Absolutely, I utilize muay thai knees, elbows and headbutts, as well as some of the kicks and defences.


----------



## lll000000lll (Aug 2, 2006)

where are you from? where do you train? do you have any helpful tips on bag drills or combos you do durring sparring?


----------



## Jimi (Aug 2, 2006)

I don't really intergrate my Muat Thai into my JF/JKD. PEACE


----------



## Thunder Foot (Aug 2, 2006)

I definitely integrate Muay Thai into my JKD. Anyone whom trains JKD Conceptual Training under the lineage of Dan Inosanto, also integrates it into their JKD as well. It was one of the original styles that Lee researched in his development of JKD. I also hope to incorporate some Muay Boran into my cirriculum as well.


----------



## Jimi (Aug 3, 2006)

I was in a hurry to post before, I could not better explain, the boss was over my shoulder and I posted to get back to work. I agree with you about anyone who trains in the Inosanto camp will intergrate Muay Thai into there training, but I would not call what goes on in Ajarn Chais seminars JF/JKD concepts. We can draw from it, but when I work JF/JKD I don't do a Wai Kru/Ram Muay. If you train under a legit JF/JKD instructor, then you can say I intergrate Muay Thai into my JF/JKD, but just anyone who trains Muay Thai and freestyles can not call what they do JF/JKD. I'll will say it, I mis-spoke so to speak with my post. Been doing JF/JKD, Bama Lethwei & Muay Thai since 1983, and there was a lot of Muay Thai already in the concepts.  I guess I intergrate a lot into my JF/JKD. I stand corrected! PEACE


----------



## kravkundo (Aug 3, 2006)

i had the opportunity to give a guy several knees to the siatic nerve during a fight last month. very effective. he could hardly move when i tosed him onto the ground


----------



## Flatlander (Aug 4, 2006)

How exceptionally marvellous of you.


----------



## cfr (Aug 12, 2006)

I started off my training here:

http://aseama.com/

which intergrates MT into the curriculum. Now I am now at a JKD school and the insturctor has a MT background. I think MT is awesome due to it's simple (for lack of better words) techniques.


----------



## chris_&#3617;&#3623;&#3618;&#3652;&#3607;&#3618; (Aug 12, 2006)

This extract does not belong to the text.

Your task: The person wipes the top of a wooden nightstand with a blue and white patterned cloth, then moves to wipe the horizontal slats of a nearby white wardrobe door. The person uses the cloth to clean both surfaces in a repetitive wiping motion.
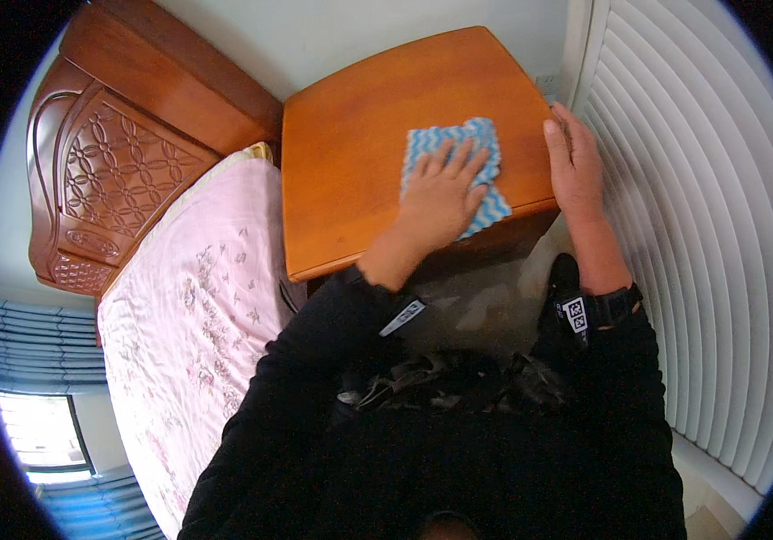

yes i agree the techniques are quite simple yet very powerful , especialy the roundhouse (or thai kick as non muay thai fighters call it)


----------



## Erik H (Aug 16, 2006)

I love using muay thai in my JKD training because eventually you are going to clinch and as other have said, the siatic nerve will get your intention.  It doesn't hurt per se but your leg goes numb.  The inside works just as well too.


----------



## Giorgio (Aug 19, 2006)

I'm a bit confused... I don't do JKD, but I have studied the philosophy of Taoism extensively, and I was under the impression that JKD took from that, in the sense that the 'best' martial arts style is relative to the person: to his body type, to his training methods, and to his personality. I heard Inosanto and Lee talk about how JKD looks different with every practitioner, because each is learning what is most efficient and effective for him. So is it possible to say that you can't incorporate Muay Thai concepts, or that they should only be incorporated to a certain degree in JKD? What if the 'classic' JKD stance of strong side forward etc. isn't what works best for someone?

Can someone just clarify how much orthodoxy there is in a something that I always thought was more of a way of thinking about martial arts, rather than a martial art in itself.

Example: I have heard from a lot of people, some on this forum, that the side kick is not a 'real' muay thai kick, and using it is bad form. But in sparring, it works for me, and so I've incorporated it into my repertoire. The same goes for some basic wing chun sticky hands routines, when I'm working with thin gloves. Although I'm not pretending that this means I practice JKD, i would say from my knowledge of it that that's the spirit of what JKD is about... but I could be terribly wrong. Comments?


----------



## lll000000lll (Aug 19, 2006)

Giorgio said:
			
		

> I'm a bit confused... I don't do JKD, but I have studied the philosophy of Taoism extensively, and I was under the impression that JKD took from that, in the sense that the 'best' martial arts style is relative to the person: to his body type, to his training methods, and to his personality. I heard Inosanto and Lee talk about how JKD looks different with every practitioner, because each is learning what is most efficient and effective for him. So is it possible to say that you can't incorporate Muay Thai concepts, or that they should only be incorporated to a certain degree in JKD? What if the 'classic' JKD stance of strong side forward etc. isn't what works best for someone?
> 
> Can someone just clarify how much orthodoxy there is in a something that I always thought was more of a way of thinking about martial arts, rather than a martial art in itself.
> 
> ...


----------



## El_Seepo (Nov 13, 2006)

I integrate JKD into my muay thai.


----------